“Until we can manage time, we can manage nothing else.” ~Peter Drucker
Two things trip up most leaders’ attempts at managing their time. The first is the fact that the best systems and best intentions quickly run into dynamics in the real world: You’ll get interrupted, there will be an unforeseen obstacle or crisis, you’ll go through motivation and energy ups and downs, and so much more. Translating your intentions into practice often fails through small compromises you feel you must make in your day to day activities. The second is that most principles in time management focus on how you spend your time, but that philosophy just puts you on a “hamster wheel” that doesn’t move you forward. It isn’t about how you SPEND your time, it’s about how you INVEST your time.
Leadership presents some unique challenges for time management, but it presents unique opportunities as well. I’ve developed a three-step framework that that will help you get off the hamster wheel and into a position where you can make progress.
This framework has three parts: Prioritize, Negotiate, and Invest.
Prioritize —First 15 Minutes – Tell me if this scenario sounds familiar: You’re commuting to work and make a list of all the things you want to accomplish, you walk through the office doors, say “hi” to a few people, get yourself a cup of coffee, sit down at your desk, open your email…. and before you know it find yourself commuting home and thinking, “I didn’t accomplish anything I set out to do today!”
That scenario occurred because as soon as you opened your email, you made all your priorities subservient to everyone else’s. All time management starts with working on the right things, because the sad fact is you’ll never get everything done, but you can get the most important things done. Spend the first 15 minutes of your day with the door closed, with your email shutdown, and jot down a list of YOUR PRIORITIES. Just making this time to prioritize will help you better manage your time throughout the day. You most likely won’t accomplish everything on that list, but once you establish some momentum you’ll be surprised how much easier it is to spend those brief slivers of time during the day to keep it going and get them finished.
Negotiate—Fighting for Five – I am a huge fan of servant leadership, but I’m just as passionate about bringing balance to the equation. If you drop everything you’re working on every time someone pops their head in your office, sends an email, calls you on the phone, or texts you, then you’ll NEVER finish anything. One of the reasons our to-do lists are riddled with tasks in various stages of completion is this dynamic where we aren’t fighting for focus on our work.

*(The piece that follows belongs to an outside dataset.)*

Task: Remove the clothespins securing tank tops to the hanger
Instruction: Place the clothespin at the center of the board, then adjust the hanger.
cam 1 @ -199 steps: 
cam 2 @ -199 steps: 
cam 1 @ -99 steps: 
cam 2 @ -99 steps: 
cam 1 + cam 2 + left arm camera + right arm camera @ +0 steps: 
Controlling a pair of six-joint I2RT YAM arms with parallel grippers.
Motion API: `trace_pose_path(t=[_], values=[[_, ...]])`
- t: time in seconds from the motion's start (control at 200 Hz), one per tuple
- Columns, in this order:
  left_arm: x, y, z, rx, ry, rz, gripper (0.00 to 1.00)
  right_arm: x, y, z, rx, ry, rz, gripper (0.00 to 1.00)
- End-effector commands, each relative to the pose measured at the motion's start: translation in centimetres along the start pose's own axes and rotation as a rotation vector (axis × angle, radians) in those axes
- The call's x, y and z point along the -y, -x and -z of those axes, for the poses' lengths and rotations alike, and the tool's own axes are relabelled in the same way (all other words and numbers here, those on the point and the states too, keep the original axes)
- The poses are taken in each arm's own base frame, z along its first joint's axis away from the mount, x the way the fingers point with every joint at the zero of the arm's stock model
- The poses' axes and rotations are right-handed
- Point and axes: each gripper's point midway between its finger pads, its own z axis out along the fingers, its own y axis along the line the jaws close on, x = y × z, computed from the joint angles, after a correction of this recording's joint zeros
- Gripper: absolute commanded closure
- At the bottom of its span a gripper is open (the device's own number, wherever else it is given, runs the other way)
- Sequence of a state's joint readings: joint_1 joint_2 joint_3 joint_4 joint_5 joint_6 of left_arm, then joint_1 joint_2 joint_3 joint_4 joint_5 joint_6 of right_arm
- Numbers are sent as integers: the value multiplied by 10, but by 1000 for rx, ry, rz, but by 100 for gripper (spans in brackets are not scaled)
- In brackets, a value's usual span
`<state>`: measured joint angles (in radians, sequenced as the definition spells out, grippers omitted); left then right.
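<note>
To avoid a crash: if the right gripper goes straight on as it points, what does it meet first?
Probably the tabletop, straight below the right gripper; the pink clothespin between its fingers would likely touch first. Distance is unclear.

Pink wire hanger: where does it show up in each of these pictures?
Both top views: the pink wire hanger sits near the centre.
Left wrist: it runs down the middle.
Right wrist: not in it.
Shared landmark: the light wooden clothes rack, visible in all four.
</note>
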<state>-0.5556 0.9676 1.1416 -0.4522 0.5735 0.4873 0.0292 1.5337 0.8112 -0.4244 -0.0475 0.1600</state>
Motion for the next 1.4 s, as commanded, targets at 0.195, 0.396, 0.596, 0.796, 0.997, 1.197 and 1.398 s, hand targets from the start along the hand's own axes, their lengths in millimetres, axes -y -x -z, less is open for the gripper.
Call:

Simply asking for five minutes, 10 minutes, or just one minute to finish what you’re working on will bring back an enormous amount of sanity to your day. Here’s the thing: nobody has a problem with you getting back to them IF YOU FOLLOW THROUGH. And if it’s an emergency, then of course you can drop what you’re working on. This is one of the most difficult paradigm shifts for leaders. So, start small, get some practice, then keep refining your approach to negotiate extra focus in your day.
Invest – The Five Essential Questions – Once you’ve finished some of your important tasks it’s critical for you to carve out a little time for investment. Delegation and employee development are the obvious places to invest those small amounts of time, but one of the most useful activities to start with is gathering information. Better information leads to better decisions, and in a practical sense shows where you need to spend time in the future. The following five questions are crucial for any leader:
- “What do you see going right in the department/organization?”
- “What do you see going wrong in the department/organization?”
- “Where are the opportunities we need to take advantage of?”
- “Where are there problems we need to fix?”
- “How can I help you do your job better and more easily?”
I recommend asking your team these questions either through your regular one-on-one meetings or through email. Then revisit them 3-4 weeks later after you’ve had a chance to act on a few of the items discussed. When your team sees you acting on the feedback they’ve given, you’ll see the feedback increase dramatically the second time.
Work on the right things, fight to get them done, then carve out a little time to invest some of your time. This process takes discipline, but as you go through one cycle, then another, and another, what you’ll find is that you’re getting compound interest on those investments in time so your focus can move to higher priority tasks.